### PROBLEM DESCRIPTION
For the data below, the lines that hold "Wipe" should be counted; only the resulting number is expected.

Start of STORED DATA

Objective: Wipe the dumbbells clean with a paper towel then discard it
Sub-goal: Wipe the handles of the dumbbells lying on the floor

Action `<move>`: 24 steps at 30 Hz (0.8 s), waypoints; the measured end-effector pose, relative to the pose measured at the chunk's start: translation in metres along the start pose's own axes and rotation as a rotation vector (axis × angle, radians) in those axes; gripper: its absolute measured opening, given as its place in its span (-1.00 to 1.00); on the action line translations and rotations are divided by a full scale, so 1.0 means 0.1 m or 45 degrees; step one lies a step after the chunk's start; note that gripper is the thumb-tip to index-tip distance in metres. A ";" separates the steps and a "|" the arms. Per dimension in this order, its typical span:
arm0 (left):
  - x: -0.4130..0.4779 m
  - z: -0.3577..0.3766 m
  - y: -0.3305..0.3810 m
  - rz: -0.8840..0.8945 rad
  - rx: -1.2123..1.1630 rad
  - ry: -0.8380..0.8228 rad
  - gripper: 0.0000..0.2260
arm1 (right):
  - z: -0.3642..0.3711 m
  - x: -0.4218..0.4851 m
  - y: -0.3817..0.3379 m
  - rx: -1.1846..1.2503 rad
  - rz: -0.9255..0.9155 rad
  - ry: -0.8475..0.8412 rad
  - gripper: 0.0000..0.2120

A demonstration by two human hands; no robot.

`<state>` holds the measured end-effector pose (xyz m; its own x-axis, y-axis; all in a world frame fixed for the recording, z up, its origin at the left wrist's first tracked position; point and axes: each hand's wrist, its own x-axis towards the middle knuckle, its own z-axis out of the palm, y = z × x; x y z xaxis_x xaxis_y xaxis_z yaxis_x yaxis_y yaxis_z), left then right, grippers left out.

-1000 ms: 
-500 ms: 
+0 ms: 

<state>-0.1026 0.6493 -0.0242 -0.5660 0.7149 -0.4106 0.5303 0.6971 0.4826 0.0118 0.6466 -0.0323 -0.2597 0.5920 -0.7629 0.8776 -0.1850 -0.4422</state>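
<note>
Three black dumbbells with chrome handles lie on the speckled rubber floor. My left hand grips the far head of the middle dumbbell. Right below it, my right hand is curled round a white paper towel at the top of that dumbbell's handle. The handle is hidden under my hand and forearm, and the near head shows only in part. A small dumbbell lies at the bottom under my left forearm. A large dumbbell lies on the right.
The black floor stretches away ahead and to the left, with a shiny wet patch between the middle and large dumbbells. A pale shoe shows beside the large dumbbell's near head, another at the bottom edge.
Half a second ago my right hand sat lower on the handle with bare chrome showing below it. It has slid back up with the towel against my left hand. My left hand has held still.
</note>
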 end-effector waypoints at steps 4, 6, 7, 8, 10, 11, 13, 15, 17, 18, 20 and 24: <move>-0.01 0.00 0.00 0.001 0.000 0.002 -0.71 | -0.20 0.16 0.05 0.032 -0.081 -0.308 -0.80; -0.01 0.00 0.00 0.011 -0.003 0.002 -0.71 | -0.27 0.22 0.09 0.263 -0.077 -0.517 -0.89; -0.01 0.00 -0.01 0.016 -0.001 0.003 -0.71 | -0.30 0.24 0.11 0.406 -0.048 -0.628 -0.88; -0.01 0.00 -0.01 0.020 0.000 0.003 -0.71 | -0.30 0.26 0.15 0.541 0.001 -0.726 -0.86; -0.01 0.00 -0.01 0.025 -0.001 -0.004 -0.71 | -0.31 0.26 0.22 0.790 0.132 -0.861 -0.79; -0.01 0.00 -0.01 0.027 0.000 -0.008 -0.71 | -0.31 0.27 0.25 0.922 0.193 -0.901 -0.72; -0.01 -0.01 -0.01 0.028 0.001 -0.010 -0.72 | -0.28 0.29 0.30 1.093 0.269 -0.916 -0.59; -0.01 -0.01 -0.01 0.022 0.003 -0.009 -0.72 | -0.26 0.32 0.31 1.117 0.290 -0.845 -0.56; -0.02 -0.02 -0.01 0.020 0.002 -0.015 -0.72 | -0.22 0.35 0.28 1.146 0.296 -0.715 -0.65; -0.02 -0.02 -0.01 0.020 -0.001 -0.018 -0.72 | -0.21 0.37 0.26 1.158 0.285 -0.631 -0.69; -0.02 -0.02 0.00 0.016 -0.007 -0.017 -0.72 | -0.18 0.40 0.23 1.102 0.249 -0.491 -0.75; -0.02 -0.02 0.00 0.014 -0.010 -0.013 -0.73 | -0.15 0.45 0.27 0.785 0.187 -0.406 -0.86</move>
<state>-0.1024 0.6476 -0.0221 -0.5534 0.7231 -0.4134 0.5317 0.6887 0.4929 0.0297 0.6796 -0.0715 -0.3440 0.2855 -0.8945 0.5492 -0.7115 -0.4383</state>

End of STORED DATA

### TASK RESPONSE
2